Pour tout le monde, Nagra a longtemps été synonyme de magnétophones que nous avons tous vu en bandoullière de journalistes radio / TV ou sur les plateaux de cinéma. Cette omniprésence était due, au dela des qualités audio de ces magnifiques produits suisses, à leur résistance aux circonstances extrêmes. En effet, quelle que soit la destination, le Nagra revenait entier.

Le virage vers l’audio numérique s’est malheureusement fait dans la douleur. Il y a bien eu le Nagra-D, une machine à bande hors de prix, puis, avec l’avènement de la dématérialisation du support, la gamme des Nagra Ares au succès mitigé.

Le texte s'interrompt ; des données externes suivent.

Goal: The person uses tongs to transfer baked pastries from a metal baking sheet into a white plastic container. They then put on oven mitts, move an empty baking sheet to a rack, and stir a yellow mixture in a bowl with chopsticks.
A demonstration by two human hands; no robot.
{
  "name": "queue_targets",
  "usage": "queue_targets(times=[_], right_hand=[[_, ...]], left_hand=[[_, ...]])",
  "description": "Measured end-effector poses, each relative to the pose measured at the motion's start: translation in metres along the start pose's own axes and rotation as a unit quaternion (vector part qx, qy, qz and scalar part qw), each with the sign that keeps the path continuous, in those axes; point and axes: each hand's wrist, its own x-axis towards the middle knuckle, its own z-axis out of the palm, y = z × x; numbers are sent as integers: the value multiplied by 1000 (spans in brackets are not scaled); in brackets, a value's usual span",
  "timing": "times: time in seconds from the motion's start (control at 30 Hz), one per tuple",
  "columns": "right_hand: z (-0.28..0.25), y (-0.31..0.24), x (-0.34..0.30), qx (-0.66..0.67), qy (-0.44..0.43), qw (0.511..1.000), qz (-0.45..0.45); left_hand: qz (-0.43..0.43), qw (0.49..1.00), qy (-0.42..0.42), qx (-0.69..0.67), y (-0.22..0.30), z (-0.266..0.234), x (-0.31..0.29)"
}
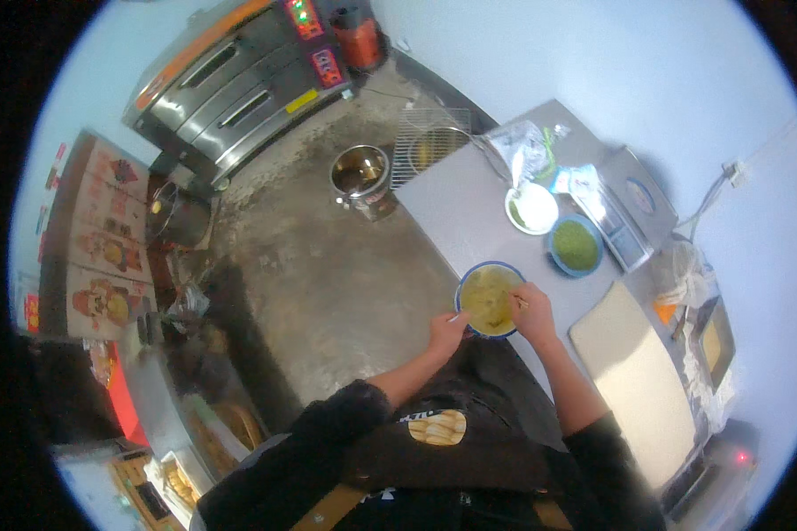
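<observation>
A blue-rimmed bowl [491, 264] with a yellow-green mixture [484, 299] in it is at the near left edge of the grey table. My left hand [447, 334] is closed on the bowl's left rim. My right hand [531, 313] is closed at the right side of the bowl, on a thin stick-like utensil [522, 303] that slants toward the mixture. Its lower end and exact kind are too blurred to make out. Beyond my right hand stand a blue bowl of chopped greens [576, 246] and a white bowl [531, 209] with some green in it.
A pale board [639, 380] lies to the right, beside a metal scale [624, 217]. Plastic bags [521, 146] sit at the table's far end. On the floor ahead stands a steel pot [359, 170] near a wire rack [425, 133]. A deck oven [230, 88] is far left.
</observation>
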Motion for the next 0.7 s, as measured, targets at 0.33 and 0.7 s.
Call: queue_targets(times=[0.33, 0.7], right_hand=[[-40, 104, -45, -17, -54, 995, 85], [-28, 120, 14, -22, -252, 962, -103]], left_hand=[[46, 954, 77, 285, -52, 99, 27], [58, 868, 92, 485, -30, 100, 37]])
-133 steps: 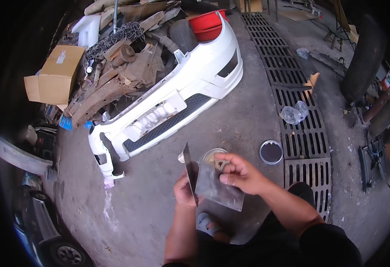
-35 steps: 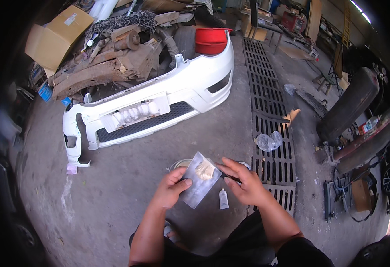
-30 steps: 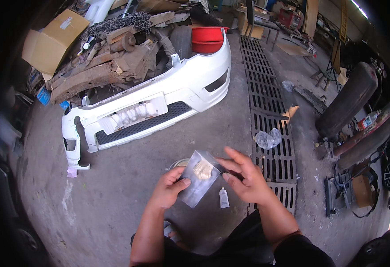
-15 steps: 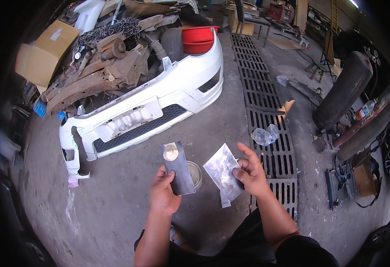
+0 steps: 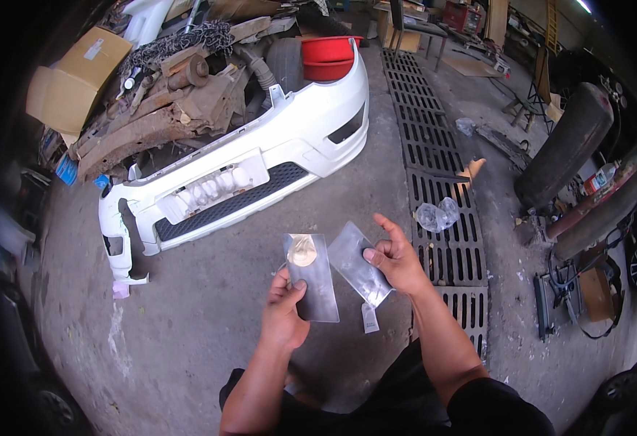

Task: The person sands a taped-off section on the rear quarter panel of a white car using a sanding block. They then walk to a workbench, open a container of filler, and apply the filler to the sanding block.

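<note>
My left hand [image 5: 286,312] grips a flat grey metal plate [image 5: 317,294] with the thumb across its face. A dollop of beige putty [image 5: 302,251] sits at the plate's far end. My right hand [image 5: 398,260] pinches a second, shinier metal plate [image 5: 357,258] between thumb and fingers, its index finger raised. This plate is tilted, and its near upper-left edge lies close beside the left plate; whether they touch I cannot tell. A small pale tab [image 5: 370,318] shows at its lower corner. A white car bumper [image 5: 311,138] lies on the floor beyond both hands.
Old car parts [image 5: 166,123] and a cardboard box [image 5: 78,80] are piled behind the bumper. Red basins [image 5: 329,58] stand at its far end. A slotted floor drain [image 5: 445,196] runs along my right, with a crumpled plastic bag [image 5: 437,215] on it. Dark cylinders [image 5: 565,145] stand farther right.
The left plate has moved right, and the right plate has swung and turned toward it, so the gap has narrowed. A round tub seen behind the left plate is now hidden.
</note>
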A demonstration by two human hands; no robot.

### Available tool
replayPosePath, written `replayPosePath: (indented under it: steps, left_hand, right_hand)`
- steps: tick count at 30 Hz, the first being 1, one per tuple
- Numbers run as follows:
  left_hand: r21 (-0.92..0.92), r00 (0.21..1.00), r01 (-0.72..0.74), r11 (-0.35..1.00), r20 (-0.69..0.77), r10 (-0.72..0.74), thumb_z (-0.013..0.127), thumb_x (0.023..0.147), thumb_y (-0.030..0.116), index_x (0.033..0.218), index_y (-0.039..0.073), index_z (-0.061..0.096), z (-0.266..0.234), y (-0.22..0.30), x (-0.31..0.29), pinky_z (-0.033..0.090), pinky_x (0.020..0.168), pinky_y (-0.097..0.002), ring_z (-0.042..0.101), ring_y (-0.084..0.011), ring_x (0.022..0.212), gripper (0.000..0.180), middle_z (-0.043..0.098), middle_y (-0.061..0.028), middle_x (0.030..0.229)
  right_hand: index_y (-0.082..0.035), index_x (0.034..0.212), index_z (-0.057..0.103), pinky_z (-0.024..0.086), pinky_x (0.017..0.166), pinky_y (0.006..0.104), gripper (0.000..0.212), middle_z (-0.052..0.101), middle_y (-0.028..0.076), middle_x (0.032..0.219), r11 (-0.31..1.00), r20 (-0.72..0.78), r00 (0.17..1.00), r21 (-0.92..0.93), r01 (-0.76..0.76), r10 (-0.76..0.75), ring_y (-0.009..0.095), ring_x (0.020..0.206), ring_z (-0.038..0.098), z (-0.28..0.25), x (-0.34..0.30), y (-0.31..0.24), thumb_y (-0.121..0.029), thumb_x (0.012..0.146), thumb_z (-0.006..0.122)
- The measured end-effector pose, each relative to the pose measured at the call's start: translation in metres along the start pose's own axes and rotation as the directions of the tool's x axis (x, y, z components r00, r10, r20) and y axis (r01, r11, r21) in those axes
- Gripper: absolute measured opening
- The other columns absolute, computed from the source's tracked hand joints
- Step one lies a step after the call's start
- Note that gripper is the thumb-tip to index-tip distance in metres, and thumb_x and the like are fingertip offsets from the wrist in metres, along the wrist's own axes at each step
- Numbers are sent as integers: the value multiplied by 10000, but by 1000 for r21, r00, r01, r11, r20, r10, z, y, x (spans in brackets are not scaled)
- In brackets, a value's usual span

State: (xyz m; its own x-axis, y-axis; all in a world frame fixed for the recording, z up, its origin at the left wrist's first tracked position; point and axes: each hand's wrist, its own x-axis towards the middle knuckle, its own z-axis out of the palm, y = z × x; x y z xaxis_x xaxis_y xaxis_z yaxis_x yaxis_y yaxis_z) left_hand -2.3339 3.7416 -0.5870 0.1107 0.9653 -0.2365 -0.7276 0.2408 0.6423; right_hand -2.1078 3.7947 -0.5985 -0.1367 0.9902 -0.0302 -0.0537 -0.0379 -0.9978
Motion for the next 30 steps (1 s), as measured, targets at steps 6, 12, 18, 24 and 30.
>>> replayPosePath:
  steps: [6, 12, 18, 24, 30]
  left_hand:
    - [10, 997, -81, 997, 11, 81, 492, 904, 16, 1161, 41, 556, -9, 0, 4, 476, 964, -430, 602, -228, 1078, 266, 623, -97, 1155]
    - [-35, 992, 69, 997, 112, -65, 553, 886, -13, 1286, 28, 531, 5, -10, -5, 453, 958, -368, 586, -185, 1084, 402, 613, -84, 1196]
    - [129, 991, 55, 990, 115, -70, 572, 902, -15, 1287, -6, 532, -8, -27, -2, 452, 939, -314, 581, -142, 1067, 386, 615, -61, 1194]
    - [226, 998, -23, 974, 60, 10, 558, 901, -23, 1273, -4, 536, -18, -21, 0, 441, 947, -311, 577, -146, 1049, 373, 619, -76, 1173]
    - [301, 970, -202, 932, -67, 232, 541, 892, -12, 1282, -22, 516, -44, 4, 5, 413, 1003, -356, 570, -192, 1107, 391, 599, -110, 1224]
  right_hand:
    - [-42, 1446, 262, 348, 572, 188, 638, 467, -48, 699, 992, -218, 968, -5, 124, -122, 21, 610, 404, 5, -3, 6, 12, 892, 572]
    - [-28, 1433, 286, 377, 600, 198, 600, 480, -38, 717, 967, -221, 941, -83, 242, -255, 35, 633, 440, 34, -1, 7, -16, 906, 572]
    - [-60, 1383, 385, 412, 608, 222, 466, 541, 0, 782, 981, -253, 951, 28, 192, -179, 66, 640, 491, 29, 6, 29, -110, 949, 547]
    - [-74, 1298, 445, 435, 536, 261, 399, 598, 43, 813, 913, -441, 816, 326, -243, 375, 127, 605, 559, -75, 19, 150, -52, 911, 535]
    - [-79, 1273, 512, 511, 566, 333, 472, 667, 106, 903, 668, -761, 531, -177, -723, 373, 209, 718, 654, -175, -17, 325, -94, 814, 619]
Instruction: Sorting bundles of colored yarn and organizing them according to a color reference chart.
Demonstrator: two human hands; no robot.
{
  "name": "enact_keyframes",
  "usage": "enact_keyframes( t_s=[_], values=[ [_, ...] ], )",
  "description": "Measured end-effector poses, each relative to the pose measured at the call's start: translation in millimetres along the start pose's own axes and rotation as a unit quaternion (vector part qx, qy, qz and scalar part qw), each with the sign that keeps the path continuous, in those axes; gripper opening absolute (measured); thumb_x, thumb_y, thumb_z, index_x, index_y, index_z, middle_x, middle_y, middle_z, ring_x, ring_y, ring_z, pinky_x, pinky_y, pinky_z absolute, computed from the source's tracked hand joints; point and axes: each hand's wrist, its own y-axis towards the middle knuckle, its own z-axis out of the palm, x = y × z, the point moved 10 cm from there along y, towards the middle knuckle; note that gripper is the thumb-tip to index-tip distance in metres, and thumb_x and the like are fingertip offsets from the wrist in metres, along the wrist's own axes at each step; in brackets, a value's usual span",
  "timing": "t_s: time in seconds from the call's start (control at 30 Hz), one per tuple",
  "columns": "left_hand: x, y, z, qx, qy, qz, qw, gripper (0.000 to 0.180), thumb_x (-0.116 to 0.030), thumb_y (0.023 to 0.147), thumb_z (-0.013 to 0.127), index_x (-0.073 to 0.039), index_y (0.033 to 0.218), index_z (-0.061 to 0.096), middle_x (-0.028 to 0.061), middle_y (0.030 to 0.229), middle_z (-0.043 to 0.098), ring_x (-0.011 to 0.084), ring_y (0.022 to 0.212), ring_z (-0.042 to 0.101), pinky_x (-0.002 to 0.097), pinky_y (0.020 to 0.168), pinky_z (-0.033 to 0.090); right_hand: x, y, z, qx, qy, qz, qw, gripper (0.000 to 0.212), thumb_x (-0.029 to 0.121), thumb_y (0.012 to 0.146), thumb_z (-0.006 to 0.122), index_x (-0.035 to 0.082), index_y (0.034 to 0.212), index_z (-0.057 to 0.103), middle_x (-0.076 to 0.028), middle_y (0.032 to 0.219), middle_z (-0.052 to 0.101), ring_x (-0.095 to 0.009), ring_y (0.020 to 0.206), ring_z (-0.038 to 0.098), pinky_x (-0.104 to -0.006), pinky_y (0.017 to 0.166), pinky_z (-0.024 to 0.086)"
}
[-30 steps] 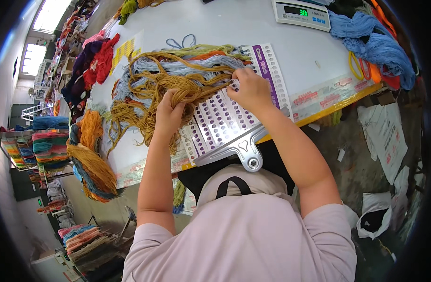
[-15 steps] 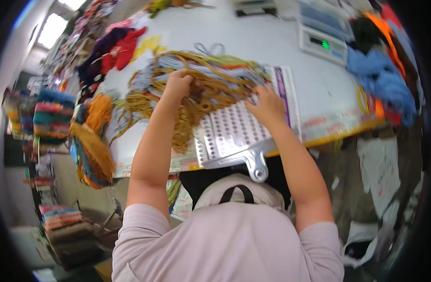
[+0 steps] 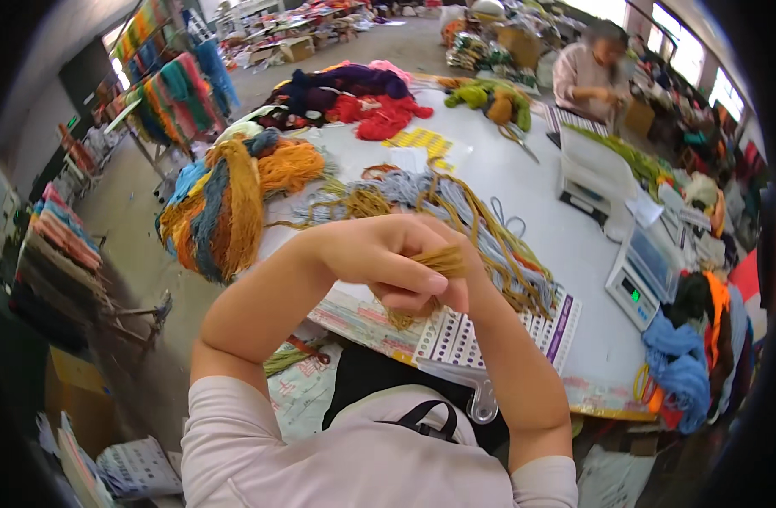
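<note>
Since the earlier frame, the left hand (image 3: pixel 379 258) and right hand (image 3: pixel 472 264) have come together above the near edge of the counter (image 3: pixel 578 271), and the view has swung to take in more of the room; the left hand's fingers are curled closed around a bunch of golden-brown yarn (image 3: pixel 439 259), probably to keep its strands together, while the right hand is mostly hidden behind it, so I cannot tell its grip; below them, the punched card (image 3: pixel 456 343) lies with a metal clip (image 3: pixel 483 402) at its near edge, likely to hold it steady; pale-blue strands (image 3: pixel 396 183) trail behind it, mixed with golden ones; a digital scale (image 3: pixel 633 292) stands to the right, perhaps for easy reach; farther off lie scissors (image 3: pixel 521 142) and red yarn (image 3: pixel 379 116), and beyond the counter is a co-worker (image 3: pixel 584 80)
</note>
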Motion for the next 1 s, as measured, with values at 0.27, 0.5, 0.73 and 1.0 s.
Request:
enact_keyframes(
  t_s=[0.27, 0.5, 0.73, 1.0],
  values=[
    [-91, -177, -62, -0.264, -0.207, 0.474, 0.814, 0.06, -0.019, 0.095, 0.034, 0.003, 0.145, 0.011, 0.0211, 0.133, 0.046, 0.0233, 0.111, 0.058, 0.0332, 0.091, 0.047, 7, 19, 80, 0.135, 0.101, 0.257, 0.951, 0.017, 0.014, 0.091, 0.058, 0.002, 0.102, 0.062, 0.006, 0.06, 0.045, -0.004, 0.05, 0.043, -0.0201, 0.046, 0.033],
    [-68, -200, -61, -0.349, 0.691, -0.035, 0.632, 0.064, 0.012, 0.071, 0.046, -0.007, 0.132, 0.048, 0.0211, 0.136, 0.044, 0.0328, 0.124, 0.047, 0.0383, 0.105, 0.036, 26, 51, 104, 0.15, -0.024, 0.182, 0.971, 0.015, 0.016, 0.089, 0.062, 0.002, 0.093, 0.062, 0.006, 0.057, 0.037, -0.004, 0.054, 0.033, -0.0242, 0.048, 0.027],
    [27, -221, -64, -0.226, 0.131, -0.279, 0.924, 0.054, -0.003, 0.093, 0.039, -0.01, 0.145, 0.026, 0.0148, 0.109, 0.06, 0.0151, 0.064, 0.067, 0.026, 0.06, 0.056, 18, 73, 119, 0.133, -0.053, 0.156, 0.977, 0.009, 0.009, 0.086, 0.063, 0.001, 0.09, 0.061, 0.007, 0.062, 0.045, -0.002, 0.055, 0.035, -0.0204, 0.049, 0.027],
    [40, -245, -60, -0.296, -0.143, -0.018, 0.944, 0.033, -0.004, 0.088, 0.054, 0.003, 0.119, 0.047, 0.0104, 0.081, 0.064, 0.0126, 0.05, 0.061, 0.0233, 0.047, 0.052, 11, 78, 145, 0.141, -0.047, 0.113, 0.982, 0.012, 0.01, 0.085, 0.063, 0.0, 0.092, 0.063, -0.001, 0.06, 0.048, -0.007, 0.055, 0.04, -0.0246, 0.05, 0.033]
  ],
)
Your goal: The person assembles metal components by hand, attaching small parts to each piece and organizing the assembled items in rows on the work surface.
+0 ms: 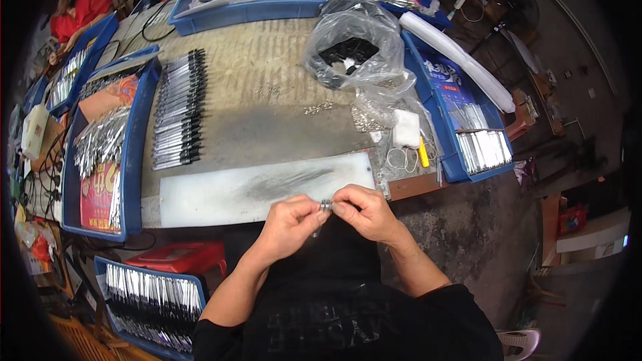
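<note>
A worn table [234, 124] fills much of a cluttered workroom, with a long white board [200, 197] along its near edge. Just beyond that edge, in front of the person's body, a small silvery piece [326, 204] sits between the two hands. The left hand [291, 222] has its thumb and finger pinched on one side of it; the right hand [366, 212] grips the other side just as narrowly. Neither grip leaves a visible gap, though the fingers hide most of the piece.

Because so little of it is held, a slip of either fingertip could drop it, perhaps off the table's edge into the dark clothing or onto the floor. Uneven pressure from the two sides might twist or bend it. A dropped piece could also be lost among the loose metal bits [319, 107] scattered near the clear plastic bag [394, 33].
</note>
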The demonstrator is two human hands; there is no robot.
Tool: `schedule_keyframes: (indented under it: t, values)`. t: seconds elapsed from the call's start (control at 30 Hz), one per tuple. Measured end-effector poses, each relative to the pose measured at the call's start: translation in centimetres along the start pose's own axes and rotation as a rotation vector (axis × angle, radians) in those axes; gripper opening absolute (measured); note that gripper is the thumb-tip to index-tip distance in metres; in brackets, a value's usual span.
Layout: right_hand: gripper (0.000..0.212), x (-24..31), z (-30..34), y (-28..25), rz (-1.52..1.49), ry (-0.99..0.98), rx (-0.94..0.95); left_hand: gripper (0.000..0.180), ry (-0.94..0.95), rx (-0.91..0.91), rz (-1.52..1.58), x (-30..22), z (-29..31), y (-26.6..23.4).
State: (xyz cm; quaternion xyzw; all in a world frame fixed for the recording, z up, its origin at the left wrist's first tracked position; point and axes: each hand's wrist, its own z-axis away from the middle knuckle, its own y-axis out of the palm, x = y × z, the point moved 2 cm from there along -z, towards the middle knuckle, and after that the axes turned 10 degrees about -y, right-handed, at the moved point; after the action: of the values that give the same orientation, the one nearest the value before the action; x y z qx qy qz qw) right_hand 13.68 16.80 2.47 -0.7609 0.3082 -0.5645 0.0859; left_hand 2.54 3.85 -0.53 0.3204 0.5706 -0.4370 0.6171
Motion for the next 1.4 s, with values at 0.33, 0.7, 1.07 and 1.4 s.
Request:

Voici que Nagra revient avec une machine actuelle, le Nagra VI, destinée à l’enregistrement nomade, essentiellement pour les plateaux de cinéma donc. Le Nagra VI est un enregistreur portable à disque dur pouvant enregistrer 6 pistes simultanément en 24 bits 96 kHz.

nagra-vi

Après le succès du Cantar-X de la société Aaton, Nagra se devait de réagir pour revenir sur un de ses marchés de prédilection.

Le Nagra VI se fixe donc cet objectif. Sur un marché où l’entrée de gamme est occupé par les machines Fostex et le haut de gamme par le Cantar-X, la tâche semble rude, gageons que l’effet de marque soit encore porteur.

Le Nagra VI enregistre des fichiers BWF/iXML sur disque dur interne 2.5″ de 120 Go et sur carte Compact Flash amovible. Il dispose d’une matrice intégrée et de deux décodeurs M/S. Il dispose aussi de deux entrées numériques AES-3. On regrettera ici l’absence du support de l’AES-42 qui semble décidément avoir du mal à trouver sa voie sur les produits. Enfin, il est muni de connexions USB 2.0 (Host et Device) pour les échanges de fichiers.

L’avenir dira si le produit trouve son marché.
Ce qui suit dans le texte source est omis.